- TASK OBJECTIVE
Below are the records; copy out every line that holds the word "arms".

========================================================================

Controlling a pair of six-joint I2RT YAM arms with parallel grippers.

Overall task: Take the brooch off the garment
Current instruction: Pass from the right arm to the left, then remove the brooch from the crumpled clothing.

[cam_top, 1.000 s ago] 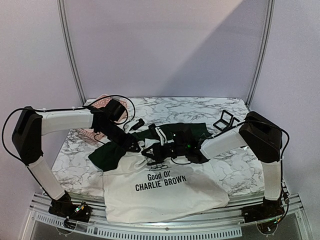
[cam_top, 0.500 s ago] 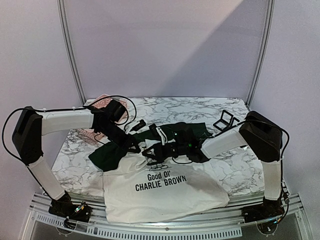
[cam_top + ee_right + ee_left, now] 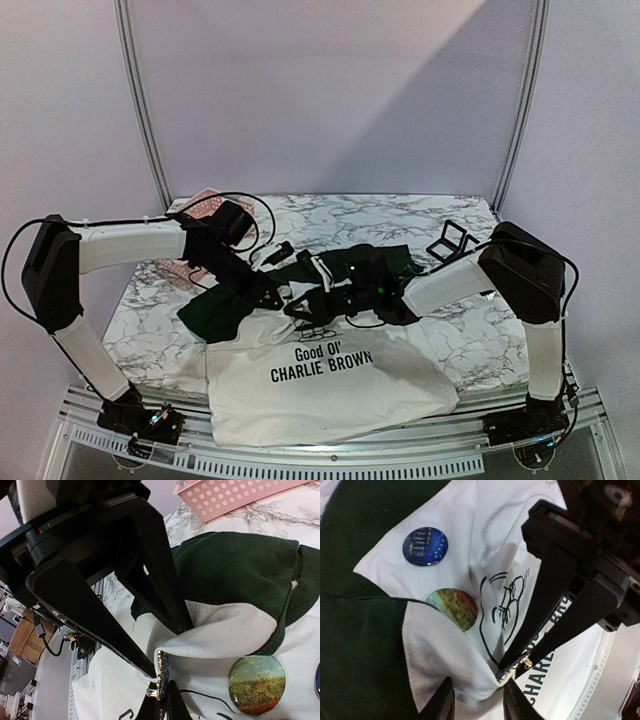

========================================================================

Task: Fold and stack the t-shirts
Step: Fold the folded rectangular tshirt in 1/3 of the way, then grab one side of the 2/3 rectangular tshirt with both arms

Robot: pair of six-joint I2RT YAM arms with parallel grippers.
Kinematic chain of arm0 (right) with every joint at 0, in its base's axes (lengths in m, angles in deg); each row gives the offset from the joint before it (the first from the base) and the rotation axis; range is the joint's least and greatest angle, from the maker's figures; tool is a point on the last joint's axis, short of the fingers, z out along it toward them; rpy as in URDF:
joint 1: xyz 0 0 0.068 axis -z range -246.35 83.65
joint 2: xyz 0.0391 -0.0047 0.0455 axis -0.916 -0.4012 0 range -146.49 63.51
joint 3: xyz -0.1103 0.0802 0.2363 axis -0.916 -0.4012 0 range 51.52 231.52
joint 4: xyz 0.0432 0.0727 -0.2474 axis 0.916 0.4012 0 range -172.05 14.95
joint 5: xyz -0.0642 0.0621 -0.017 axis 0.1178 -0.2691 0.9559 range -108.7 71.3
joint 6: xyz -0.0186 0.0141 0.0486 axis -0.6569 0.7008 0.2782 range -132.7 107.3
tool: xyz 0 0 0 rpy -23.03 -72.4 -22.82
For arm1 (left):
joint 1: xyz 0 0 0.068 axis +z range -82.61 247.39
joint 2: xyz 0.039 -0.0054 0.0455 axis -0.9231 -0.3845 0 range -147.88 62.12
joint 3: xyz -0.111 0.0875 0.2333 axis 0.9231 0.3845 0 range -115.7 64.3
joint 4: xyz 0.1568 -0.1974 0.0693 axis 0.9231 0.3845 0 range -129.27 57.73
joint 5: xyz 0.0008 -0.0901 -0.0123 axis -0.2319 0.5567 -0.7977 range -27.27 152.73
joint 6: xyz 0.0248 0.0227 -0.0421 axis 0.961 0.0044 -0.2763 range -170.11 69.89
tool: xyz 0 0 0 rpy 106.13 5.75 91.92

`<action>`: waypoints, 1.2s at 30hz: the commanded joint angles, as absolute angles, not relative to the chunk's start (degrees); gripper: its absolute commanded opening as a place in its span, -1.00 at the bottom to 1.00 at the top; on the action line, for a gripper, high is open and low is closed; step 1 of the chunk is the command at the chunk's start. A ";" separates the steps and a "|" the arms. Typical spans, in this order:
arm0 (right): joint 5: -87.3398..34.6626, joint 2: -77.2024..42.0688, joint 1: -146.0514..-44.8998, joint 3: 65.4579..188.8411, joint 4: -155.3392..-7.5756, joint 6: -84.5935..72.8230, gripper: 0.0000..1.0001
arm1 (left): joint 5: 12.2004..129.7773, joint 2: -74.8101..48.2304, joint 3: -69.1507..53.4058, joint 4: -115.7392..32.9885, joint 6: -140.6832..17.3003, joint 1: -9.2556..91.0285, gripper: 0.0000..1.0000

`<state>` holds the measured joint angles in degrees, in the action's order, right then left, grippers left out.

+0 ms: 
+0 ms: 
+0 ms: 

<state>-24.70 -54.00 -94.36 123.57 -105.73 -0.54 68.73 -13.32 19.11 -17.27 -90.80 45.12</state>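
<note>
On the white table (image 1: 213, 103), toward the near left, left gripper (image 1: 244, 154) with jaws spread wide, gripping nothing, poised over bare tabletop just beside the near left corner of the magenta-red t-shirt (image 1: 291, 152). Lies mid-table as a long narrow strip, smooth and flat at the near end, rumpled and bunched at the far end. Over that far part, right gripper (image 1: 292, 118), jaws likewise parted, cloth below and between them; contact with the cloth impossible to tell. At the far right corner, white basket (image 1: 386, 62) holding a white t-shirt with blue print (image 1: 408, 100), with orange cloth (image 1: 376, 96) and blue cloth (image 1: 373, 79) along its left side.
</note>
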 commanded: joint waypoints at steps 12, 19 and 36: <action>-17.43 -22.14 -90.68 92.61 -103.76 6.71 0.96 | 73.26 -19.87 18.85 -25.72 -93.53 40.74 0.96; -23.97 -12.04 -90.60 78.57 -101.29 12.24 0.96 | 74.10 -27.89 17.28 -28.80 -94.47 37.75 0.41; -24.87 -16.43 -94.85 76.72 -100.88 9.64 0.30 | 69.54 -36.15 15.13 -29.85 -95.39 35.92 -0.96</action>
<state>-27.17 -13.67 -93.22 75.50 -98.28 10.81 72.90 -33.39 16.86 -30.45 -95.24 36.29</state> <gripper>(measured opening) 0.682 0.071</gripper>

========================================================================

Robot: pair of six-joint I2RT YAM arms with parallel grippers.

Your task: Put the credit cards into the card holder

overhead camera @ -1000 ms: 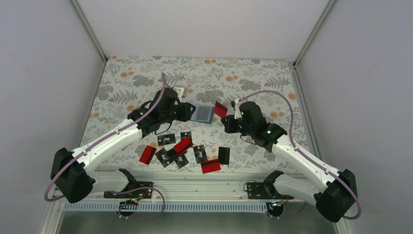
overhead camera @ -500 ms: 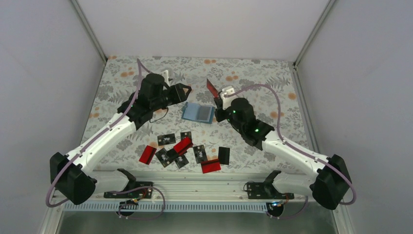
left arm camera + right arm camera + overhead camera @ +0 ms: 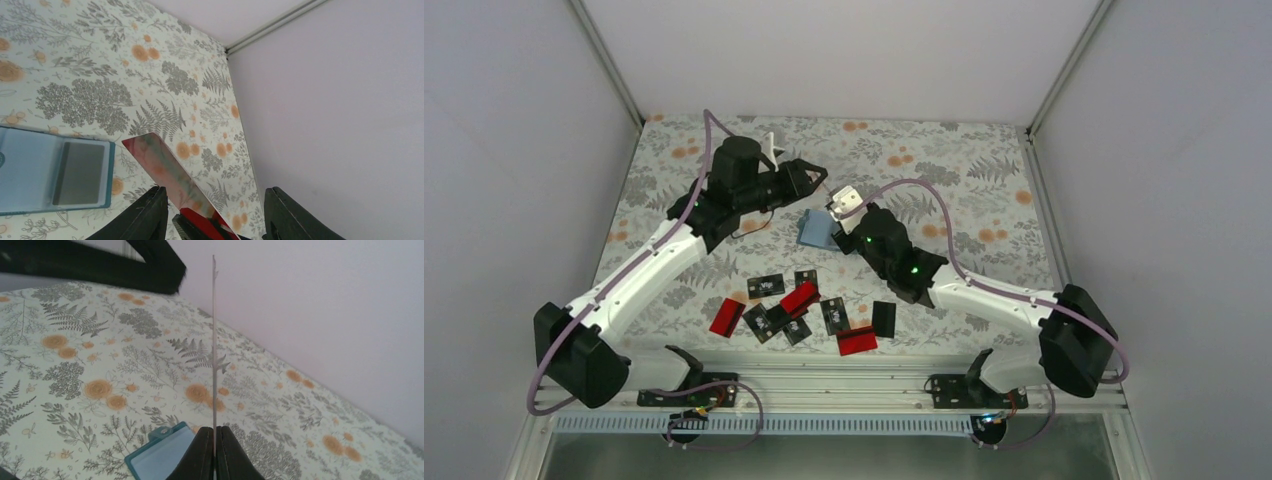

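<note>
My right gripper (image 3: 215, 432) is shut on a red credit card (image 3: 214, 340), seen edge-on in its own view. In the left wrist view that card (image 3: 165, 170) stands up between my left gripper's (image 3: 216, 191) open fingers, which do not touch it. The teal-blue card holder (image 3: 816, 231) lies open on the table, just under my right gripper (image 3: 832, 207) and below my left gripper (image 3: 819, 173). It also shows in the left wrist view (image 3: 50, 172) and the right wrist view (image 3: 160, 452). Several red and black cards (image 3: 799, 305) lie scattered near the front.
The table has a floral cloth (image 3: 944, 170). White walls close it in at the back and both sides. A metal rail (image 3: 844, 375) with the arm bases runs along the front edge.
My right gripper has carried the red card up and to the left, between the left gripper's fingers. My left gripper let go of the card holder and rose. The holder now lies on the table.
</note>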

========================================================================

- RESPONSE TO THE TASK
Controlling a pair of six-joint I2RT YAM arms with parallel grippers.
Step: Fold the folded rectangular tshirt in 1/3 of the way, then grab one side of the 2/3 rectangular tshirt with both arms
Robot: pair of six-joint I2RT YAM arms with parallel grippers.
`<action>`: waypoints, 1.2s at 30hz: the commanded joint angles, as absolute angles, not relative to the chunk's start (degrees); gripper: its absolute commanded opening as a place in its span, -1.00 at the bottom to 1.00 at the top; on the action line, for a gripper, high is open and low is closed; step 1 of the chunk is the command at the chunk's start. A ";" separates the steps and a "|" the arms. Typical spans, in this order:
Robot: pair of six-joint I2RT YAM arms with parallel grippers.

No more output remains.